The newly enslaved Africans were then forced to convert to Christianity and again developed their own worship styles and traditions, hoping that would quell any slave uprisings. However the enslavers and colonizers also feared that the opposite of submission would occur, and actually passed laws that prohibited religious exercises or worship services without their owners or the owners’ representatives there to observe and oversee the activities.
Despite these laws, enslaved people sought to exercise their own religious customs, including Christianity, Islam, and indigenous faith practices reflective of the homes from which they were stolen. Services were held at praise houses on plantations or secretly gathered in the woods. “Hush Harbors,” which provided coverage with bushes and trees, allowed the Africans, enslaved and free, to practice their faith.
The enslaved were under constant surveillance, even during worship services on Sundays, their only “day off” during the week.
Watchnight Services for 1862-1863
In September 1862, President Abraham Lincoln issued the Emancipation Proclamation, which declared enslaved people in the Confederate States legally free. The Executive Order did not include all slaves and was poised to take effect on January 1, 1863.

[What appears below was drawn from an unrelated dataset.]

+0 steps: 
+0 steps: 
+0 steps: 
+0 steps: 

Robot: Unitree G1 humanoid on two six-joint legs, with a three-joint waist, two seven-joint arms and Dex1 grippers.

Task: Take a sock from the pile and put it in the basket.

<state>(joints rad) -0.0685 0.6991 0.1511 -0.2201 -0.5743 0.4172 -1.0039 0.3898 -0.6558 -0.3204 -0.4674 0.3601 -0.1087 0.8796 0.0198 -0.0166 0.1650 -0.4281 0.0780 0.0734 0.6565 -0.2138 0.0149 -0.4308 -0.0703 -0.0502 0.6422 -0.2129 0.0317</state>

On the night of December 31, 1862, enslaved and free African Americans gathered, many necessarily in secret, to ring in the new year and await news that the Emancipation Proclamation had actually taken effect.
Therefore, in many African American churches, Watchnight is also known as “Freedom’s Eve.” Today, Watch Night is an annual New Year’s Eve tradition that includes a countdown to midnight, the memory of slavery and freedom, reflections on faith, preaching about the hope of the future, and the overall celebration of African American community and strength.
African American Watchnight Services are a continuation of generations of faith brought from the Motherland and continuing into our future in America for renewal and true freedom.